Hasta hace unos días, nadie pensaba que el régimen de Assad pudiera caer tan rápidamente, y los que siguen más vertiginosos con su supuesta invencibilidad -Estados Unidos e Israel, sobre todo- deberían ser conscientes de que las arenas del tiempo pueden cambiar bruscamente, y que ningún imperio o colonizador genocida merodeador dura para siempre. Pero, sobre todo, tengo esperanza porque sigo creyendo en los mecanismos puestos en marcha tras las atrocidades de la Segunda Guerra Mundial para tratar de evitar que vuelvan a producirse atrocidades similares.

Lo que me llama especialmente la atención, sin embargo, es cómo esas mismas potencias que sólo toleraron la consagración de los derechos humanos y el derecho internacional humanitario después de la Segunda Guerra Mundial mientras nunca se les aplicara, siguen manteniendo una influencia desproporcionada en el mundo actual, que ha cambiado tanto. En concreto, aunque la ONU y la CPI tienen sin duda la sartén por el mango desde el punto de vista moral, la falta de mecanismos de aplicación -en particular a través del veto permanente reservado a los "vencedores" de la Segunda Guerra Mundial en el Consejo de Seguridad (Estados Unidos, Reino Unido, Francia, Rusia y China)- es un anacronismo que permite a Estados Unidos en particular, y de forma persistente en defensa de Israel, anular vergonzosamente la voluntad del resto del mundo.

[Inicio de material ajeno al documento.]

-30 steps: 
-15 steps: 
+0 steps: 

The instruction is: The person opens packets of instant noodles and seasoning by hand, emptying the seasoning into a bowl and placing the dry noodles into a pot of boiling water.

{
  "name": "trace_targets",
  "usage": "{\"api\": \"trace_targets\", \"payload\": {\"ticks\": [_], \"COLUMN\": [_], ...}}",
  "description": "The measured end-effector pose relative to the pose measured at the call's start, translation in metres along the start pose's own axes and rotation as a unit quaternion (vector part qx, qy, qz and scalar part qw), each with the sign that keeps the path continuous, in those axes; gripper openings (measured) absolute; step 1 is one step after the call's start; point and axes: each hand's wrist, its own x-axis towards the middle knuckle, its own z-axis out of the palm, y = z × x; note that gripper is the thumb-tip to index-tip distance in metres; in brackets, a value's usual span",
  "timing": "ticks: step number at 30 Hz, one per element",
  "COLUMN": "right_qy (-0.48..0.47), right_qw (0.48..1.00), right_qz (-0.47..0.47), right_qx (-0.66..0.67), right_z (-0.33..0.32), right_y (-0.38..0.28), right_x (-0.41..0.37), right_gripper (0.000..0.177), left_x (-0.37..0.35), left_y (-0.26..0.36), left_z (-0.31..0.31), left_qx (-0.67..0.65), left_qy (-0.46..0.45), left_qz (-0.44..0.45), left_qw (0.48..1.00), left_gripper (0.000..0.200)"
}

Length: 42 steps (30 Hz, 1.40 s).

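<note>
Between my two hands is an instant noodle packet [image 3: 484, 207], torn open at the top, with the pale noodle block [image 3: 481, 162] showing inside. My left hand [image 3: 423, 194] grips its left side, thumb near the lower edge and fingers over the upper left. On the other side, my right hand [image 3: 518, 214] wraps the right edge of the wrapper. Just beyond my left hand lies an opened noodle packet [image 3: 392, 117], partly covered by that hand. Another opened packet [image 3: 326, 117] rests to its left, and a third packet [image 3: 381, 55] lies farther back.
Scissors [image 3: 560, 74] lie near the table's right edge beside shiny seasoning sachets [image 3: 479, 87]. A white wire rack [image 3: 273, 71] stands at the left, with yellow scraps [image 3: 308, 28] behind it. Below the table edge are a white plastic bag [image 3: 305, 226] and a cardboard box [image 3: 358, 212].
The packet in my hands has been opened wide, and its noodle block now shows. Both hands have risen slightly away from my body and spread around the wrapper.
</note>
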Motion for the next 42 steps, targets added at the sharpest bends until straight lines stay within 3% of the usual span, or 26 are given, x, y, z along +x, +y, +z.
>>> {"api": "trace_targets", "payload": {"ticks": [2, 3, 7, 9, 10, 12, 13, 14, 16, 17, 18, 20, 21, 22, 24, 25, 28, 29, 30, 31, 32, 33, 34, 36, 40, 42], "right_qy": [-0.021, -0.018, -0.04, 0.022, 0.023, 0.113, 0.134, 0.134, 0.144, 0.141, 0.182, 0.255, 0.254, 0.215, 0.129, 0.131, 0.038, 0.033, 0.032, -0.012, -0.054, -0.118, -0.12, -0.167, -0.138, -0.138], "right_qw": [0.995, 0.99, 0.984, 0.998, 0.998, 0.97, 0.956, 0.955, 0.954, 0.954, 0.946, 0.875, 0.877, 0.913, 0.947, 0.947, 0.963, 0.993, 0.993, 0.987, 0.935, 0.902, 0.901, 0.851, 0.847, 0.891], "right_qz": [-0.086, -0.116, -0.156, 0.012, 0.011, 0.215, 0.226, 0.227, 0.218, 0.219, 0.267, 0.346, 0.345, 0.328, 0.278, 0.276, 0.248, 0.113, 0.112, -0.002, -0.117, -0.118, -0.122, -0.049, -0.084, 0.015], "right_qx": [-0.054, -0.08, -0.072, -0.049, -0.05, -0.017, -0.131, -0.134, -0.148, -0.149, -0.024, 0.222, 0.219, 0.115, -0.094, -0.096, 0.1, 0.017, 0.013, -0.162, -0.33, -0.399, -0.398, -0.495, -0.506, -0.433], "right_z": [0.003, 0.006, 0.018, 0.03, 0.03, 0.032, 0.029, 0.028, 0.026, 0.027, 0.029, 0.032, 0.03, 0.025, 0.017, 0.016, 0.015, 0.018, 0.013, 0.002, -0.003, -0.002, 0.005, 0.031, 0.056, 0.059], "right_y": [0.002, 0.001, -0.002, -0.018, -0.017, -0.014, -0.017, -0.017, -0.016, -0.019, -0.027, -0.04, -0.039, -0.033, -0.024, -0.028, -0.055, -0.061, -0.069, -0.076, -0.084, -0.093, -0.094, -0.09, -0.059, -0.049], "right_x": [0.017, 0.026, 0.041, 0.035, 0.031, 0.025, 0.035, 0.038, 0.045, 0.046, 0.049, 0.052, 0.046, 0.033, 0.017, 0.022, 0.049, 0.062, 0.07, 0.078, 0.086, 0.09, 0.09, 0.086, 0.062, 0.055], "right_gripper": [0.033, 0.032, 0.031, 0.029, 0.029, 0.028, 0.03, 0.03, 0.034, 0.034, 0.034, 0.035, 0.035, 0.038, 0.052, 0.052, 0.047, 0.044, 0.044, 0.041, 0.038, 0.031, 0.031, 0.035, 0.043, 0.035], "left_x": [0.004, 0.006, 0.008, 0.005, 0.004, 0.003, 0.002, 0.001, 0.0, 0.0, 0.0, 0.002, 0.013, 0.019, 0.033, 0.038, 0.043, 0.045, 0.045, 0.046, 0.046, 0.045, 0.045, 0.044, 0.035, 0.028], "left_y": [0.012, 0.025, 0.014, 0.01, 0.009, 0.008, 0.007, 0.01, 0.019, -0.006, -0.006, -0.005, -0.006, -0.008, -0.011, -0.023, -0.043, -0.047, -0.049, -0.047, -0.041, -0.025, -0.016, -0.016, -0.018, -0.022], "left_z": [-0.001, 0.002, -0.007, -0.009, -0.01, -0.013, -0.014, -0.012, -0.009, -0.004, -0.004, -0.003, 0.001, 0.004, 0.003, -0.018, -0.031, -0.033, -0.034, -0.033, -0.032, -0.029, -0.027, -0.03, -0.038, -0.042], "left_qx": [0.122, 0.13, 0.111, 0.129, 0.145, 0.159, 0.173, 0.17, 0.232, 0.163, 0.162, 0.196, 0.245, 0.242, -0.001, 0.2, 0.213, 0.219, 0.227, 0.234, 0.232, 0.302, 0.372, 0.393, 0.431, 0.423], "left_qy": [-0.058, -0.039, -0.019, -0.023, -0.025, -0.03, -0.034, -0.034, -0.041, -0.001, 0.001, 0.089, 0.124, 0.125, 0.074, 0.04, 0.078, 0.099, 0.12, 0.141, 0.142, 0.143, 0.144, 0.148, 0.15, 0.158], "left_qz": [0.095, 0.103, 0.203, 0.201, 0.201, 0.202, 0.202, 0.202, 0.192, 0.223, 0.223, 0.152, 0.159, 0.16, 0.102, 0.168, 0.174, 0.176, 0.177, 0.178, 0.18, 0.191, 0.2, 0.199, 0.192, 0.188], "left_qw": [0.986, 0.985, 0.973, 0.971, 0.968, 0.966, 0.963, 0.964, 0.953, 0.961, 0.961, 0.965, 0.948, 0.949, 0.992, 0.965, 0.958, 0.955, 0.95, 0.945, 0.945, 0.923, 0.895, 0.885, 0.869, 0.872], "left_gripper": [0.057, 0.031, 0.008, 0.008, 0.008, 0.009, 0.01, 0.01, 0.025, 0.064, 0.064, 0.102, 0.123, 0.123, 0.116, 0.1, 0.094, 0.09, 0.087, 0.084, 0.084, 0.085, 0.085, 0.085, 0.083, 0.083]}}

Esto debe terminar, al igual que cualquier presunción persistente de que un país o un bloque (en este caso, Occidente) tiene derecho a dictar al resto del mundo cómo -o incluso si- los mecanismos introducidos tras la Segunda Guerra Mundial para frenar nuestros peores impulsos son de algún modo opcional, o pueden suprimirse o descartarse por estrechos intereses sectarios.

Los derechos humanos, como debemos concluir en el Día de los Derechos Humanos, son para todos por igual, o no existen.